● Data section:

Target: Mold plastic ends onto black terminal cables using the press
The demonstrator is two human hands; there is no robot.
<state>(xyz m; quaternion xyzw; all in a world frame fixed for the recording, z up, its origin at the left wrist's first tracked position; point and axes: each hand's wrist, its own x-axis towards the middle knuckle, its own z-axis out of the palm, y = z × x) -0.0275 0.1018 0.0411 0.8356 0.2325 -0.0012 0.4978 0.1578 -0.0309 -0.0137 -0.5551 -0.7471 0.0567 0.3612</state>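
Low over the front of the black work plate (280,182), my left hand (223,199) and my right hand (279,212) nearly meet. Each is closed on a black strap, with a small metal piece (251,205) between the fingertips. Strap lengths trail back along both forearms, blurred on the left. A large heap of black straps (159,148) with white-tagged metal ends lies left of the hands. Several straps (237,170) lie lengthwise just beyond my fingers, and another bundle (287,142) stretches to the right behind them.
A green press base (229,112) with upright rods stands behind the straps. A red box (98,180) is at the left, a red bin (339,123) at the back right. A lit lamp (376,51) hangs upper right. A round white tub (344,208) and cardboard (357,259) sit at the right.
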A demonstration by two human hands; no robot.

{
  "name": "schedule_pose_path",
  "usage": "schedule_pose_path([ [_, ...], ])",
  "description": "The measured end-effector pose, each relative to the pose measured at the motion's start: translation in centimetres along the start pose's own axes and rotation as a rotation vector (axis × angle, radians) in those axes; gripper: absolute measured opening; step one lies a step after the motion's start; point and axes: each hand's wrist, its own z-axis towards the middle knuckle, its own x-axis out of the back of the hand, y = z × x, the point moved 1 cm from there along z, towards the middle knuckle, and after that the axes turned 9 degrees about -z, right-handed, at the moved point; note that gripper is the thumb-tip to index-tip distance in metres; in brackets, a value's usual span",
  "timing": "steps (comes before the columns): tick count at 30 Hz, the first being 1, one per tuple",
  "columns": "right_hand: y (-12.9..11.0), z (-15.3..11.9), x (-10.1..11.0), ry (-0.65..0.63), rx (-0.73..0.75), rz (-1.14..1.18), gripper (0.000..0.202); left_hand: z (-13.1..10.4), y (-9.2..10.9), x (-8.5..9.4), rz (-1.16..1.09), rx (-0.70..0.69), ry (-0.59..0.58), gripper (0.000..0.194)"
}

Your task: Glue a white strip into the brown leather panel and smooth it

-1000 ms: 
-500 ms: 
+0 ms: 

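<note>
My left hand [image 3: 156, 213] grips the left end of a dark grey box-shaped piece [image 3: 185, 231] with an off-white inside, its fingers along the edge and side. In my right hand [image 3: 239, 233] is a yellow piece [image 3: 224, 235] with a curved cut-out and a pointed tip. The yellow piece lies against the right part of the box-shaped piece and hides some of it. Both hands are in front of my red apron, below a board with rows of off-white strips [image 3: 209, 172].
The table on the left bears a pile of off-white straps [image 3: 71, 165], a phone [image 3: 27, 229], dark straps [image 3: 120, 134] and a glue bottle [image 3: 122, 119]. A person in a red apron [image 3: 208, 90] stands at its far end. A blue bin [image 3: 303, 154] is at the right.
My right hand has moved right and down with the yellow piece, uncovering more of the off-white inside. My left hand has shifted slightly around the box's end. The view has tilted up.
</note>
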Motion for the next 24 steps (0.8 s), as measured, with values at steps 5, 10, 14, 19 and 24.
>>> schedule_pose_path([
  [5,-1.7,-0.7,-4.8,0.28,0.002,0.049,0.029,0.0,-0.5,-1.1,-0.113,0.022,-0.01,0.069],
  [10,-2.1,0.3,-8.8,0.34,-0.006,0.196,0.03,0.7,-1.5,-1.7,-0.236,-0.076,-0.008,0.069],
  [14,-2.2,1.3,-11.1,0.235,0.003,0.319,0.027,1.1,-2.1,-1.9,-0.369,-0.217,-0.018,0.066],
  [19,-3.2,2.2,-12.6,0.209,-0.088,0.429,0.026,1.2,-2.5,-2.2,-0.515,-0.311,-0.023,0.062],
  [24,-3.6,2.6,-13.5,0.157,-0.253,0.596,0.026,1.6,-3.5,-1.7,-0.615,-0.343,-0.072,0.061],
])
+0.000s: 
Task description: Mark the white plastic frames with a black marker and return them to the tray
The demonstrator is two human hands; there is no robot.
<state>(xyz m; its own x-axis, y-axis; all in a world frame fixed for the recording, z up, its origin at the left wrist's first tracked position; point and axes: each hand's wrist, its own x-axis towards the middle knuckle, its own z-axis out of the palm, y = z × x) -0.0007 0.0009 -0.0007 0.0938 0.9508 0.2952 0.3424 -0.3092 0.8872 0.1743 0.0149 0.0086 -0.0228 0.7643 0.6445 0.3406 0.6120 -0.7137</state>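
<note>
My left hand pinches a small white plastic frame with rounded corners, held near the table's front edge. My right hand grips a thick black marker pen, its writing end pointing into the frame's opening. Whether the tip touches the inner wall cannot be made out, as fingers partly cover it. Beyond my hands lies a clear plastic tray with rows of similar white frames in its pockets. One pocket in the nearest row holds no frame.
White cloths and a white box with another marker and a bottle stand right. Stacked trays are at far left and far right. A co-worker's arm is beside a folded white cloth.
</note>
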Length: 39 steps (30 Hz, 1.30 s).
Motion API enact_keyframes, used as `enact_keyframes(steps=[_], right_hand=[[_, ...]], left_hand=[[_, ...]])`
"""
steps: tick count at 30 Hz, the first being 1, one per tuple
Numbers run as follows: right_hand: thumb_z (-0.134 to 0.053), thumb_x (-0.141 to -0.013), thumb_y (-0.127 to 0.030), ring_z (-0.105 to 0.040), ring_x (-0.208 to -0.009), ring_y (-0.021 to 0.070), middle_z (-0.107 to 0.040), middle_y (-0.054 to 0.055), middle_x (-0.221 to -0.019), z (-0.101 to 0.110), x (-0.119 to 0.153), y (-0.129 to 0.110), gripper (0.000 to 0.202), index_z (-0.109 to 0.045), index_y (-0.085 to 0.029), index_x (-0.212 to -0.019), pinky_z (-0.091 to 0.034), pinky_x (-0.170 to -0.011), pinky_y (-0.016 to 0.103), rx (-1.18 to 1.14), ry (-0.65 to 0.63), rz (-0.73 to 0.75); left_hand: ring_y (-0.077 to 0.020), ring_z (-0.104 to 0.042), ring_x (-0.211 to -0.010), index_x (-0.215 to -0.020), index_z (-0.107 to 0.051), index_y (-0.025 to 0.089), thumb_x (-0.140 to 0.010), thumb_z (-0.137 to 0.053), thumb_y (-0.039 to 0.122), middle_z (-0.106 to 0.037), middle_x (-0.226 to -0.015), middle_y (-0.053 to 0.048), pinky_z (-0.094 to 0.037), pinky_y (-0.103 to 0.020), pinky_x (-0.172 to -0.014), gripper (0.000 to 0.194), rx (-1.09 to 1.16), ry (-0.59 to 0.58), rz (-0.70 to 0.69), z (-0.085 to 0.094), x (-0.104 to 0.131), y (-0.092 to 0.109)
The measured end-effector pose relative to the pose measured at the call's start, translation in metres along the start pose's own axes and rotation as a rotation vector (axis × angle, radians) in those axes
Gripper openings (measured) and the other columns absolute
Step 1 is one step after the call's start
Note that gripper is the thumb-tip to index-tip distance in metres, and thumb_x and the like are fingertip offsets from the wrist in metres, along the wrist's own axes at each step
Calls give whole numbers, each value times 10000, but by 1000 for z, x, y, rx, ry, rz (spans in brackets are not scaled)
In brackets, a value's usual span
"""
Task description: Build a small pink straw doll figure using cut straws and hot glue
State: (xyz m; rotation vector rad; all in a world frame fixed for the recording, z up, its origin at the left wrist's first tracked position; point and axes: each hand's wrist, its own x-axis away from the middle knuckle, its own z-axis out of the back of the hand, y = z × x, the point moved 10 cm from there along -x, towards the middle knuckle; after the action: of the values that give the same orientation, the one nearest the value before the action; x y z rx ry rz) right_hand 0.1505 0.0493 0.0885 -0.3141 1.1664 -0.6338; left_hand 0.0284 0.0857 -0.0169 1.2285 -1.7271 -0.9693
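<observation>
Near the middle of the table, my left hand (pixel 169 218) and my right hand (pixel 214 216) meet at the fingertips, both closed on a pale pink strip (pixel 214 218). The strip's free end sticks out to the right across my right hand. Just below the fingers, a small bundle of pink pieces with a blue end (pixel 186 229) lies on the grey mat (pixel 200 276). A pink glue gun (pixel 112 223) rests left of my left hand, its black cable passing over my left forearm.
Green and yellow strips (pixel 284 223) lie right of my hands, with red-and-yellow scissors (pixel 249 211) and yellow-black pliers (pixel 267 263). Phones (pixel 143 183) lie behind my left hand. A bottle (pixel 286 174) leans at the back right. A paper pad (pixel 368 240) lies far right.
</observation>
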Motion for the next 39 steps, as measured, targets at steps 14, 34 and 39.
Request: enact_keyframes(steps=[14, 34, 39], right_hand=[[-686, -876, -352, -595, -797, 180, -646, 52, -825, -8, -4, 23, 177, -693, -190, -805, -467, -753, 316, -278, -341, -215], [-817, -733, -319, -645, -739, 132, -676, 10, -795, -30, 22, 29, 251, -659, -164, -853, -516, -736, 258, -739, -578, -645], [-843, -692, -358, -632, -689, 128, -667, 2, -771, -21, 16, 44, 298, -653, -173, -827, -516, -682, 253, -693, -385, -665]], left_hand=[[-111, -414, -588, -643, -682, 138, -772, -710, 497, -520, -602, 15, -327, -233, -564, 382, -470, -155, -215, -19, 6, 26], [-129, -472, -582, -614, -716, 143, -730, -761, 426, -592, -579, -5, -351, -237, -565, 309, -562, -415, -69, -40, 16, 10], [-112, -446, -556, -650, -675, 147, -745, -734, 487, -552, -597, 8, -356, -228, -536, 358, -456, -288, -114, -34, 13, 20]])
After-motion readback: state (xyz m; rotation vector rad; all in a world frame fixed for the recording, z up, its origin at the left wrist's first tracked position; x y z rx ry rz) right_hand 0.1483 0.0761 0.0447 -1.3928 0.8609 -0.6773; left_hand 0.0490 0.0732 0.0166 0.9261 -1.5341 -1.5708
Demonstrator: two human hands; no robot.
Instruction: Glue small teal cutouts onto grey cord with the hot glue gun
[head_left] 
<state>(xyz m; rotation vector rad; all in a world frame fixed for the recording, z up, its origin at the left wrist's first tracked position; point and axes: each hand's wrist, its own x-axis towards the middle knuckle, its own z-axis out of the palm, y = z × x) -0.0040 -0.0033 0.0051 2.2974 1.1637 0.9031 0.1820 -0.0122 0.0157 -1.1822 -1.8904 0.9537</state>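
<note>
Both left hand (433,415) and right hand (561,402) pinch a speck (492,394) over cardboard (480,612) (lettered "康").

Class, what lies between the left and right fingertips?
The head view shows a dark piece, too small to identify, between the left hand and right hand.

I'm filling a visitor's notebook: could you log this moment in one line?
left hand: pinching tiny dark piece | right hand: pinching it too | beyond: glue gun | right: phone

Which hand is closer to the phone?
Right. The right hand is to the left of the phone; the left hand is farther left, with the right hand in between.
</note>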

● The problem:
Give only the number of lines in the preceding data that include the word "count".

● Answer space:
2